Neuropsychological and clinical heterogeneity of cognitive impairment in patients with multiple system atrophy.

OBJECTIVE: We evaluated neuropsychological tests to compare cognitive impairment between two types of multiple system atrophy: predominant parkinsonism (MSA-P) and predominant cerebellar ataxia (MSA-C).

PATIENTS AND METHODS: This cross-sectional study included 14 patients diagnosed with MSA: four with MSA-C and ten with MSA-P. Presence of motor symptoms was determined by using the Unified Rating MSA Scale (URMSAS). Non-motor symptoms were evaluated by the Short Form Health Survey (SF-36), Scales for Outcomes in Parkinson's disease Autonomic (SCOPA-AUT), Hospital Anxiety and Depression Scale (HADS), and Beck Depression Inventory (BDI). Neuropsychological tests were used to evaluate general cognition, verbal and visual memory, working memory, constructional ability, visuospatial, language, and executive function.

RESULTS: The median age of the patients was 62 years, median disease duration was 3.5 years, and median education level was 10 years. The median Mini-Mental State Examination (MMSE) score was 26.5 points, and median Mattis Dementia Rating Scale (MDRS) score was 131.5. We compared the continuous data between the two MSA subtypes and observed that bodily pain reported in the quality of life questionnaire, SF-36, was worse in MSA-P (p<0.05), and attention function evaluated by MDRS was significantly lower in MSA-C than MSA-P (p<0.05).

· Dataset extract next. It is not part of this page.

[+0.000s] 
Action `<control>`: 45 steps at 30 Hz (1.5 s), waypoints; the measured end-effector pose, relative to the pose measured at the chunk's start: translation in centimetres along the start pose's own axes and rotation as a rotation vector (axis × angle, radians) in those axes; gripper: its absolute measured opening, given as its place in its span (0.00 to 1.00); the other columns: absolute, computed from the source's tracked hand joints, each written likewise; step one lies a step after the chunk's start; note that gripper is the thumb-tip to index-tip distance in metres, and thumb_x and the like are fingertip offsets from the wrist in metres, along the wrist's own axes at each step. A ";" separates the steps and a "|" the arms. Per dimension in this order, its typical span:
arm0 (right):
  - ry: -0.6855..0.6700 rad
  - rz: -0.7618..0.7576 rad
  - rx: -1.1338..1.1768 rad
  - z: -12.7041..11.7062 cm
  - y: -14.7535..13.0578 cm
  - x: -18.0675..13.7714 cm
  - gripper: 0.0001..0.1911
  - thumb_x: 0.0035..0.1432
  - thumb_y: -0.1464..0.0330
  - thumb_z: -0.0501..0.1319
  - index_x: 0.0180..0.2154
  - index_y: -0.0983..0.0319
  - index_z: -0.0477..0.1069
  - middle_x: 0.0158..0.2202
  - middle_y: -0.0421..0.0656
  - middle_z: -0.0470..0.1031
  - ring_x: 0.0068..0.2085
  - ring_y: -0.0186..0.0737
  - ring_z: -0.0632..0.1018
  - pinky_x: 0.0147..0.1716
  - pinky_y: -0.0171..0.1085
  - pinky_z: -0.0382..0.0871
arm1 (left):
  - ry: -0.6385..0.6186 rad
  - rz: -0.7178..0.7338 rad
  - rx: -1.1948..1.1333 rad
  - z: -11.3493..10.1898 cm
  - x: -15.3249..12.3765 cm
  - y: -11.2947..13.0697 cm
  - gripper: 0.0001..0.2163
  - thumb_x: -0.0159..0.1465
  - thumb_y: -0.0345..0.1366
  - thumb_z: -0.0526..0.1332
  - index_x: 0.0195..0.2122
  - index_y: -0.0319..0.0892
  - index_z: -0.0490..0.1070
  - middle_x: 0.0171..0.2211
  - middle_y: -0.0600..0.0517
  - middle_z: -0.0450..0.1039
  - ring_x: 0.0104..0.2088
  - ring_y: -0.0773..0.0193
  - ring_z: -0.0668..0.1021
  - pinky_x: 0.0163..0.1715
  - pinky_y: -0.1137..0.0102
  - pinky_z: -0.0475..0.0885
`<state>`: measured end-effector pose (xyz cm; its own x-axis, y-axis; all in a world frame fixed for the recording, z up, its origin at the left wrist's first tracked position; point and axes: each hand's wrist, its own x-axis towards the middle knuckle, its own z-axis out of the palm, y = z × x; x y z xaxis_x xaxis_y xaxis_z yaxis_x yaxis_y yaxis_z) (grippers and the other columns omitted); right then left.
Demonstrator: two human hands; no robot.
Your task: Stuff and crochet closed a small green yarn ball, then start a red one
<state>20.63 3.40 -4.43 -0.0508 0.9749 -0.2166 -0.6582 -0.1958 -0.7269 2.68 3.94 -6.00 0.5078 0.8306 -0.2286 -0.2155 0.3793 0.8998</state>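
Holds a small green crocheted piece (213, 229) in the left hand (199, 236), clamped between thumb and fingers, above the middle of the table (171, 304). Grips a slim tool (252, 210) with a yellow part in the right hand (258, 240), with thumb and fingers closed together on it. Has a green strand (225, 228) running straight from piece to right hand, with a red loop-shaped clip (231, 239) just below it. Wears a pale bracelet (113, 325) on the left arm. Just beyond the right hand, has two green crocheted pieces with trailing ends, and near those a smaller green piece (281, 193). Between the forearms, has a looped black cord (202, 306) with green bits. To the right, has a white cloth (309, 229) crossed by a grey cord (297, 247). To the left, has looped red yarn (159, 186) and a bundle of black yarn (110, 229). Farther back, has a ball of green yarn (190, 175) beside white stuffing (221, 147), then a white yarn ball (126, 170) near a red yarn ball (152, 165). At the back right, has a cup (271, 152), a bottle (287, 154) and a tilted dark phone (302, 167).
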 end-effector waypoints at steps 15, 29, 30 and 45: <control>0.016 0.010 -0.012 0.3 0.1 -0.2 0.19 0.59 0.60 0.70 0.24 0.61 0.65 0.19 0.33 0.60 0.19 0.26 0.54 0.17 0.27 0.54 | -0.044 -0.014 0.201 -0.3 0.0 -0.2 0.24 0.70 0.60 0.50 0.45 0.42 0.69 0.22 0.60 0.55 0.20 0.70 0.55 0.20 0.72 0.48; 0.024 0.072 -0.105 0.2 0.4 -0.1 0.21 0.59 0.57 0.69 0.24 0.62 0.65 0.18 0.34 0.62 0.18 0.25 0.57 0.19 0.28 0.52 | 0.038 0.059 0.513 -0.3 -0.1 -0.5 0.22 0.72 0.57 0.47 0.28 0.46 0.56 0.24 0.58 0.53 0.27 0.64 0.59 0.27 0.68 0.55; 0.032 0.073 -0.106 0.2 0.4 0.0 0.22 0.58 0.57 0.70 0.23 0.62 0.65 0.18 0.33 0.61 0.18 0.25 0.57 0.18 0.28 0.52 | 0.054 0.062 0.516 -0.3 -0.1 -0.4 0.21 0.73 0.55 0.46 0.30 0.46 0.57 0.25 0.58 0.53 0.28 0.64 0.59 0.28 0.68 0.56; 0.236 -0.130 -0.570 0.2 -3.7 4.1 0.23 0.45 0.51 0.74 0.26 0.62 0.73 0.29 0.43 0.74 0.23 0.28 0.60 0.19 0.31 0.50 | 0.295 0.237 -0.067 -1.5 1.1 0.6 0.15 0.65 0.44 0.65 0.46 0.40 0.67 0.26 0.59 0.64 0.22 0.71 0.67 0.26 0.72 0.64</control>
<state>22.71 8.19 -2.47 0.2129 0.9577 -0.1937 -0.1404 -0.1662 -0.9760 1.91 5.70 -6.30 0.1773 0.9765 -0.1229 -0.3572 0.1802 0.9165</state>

CONCLUSION: Our comparative study of cognitive impairment in MSA-P and MSA-C showed that both groups had impaired executive and visuospatial functions, while the attention deficit was predominant only in MSA-C. These findings support the concept that cognitive deficit originates from striatofrontal dysfunction and cerebellar degeneration. Our study also suggests that cognitive impairment is relevant in MSA, and clinical neurologists should not neglect evaluation of these aspects in their daily clinical practice.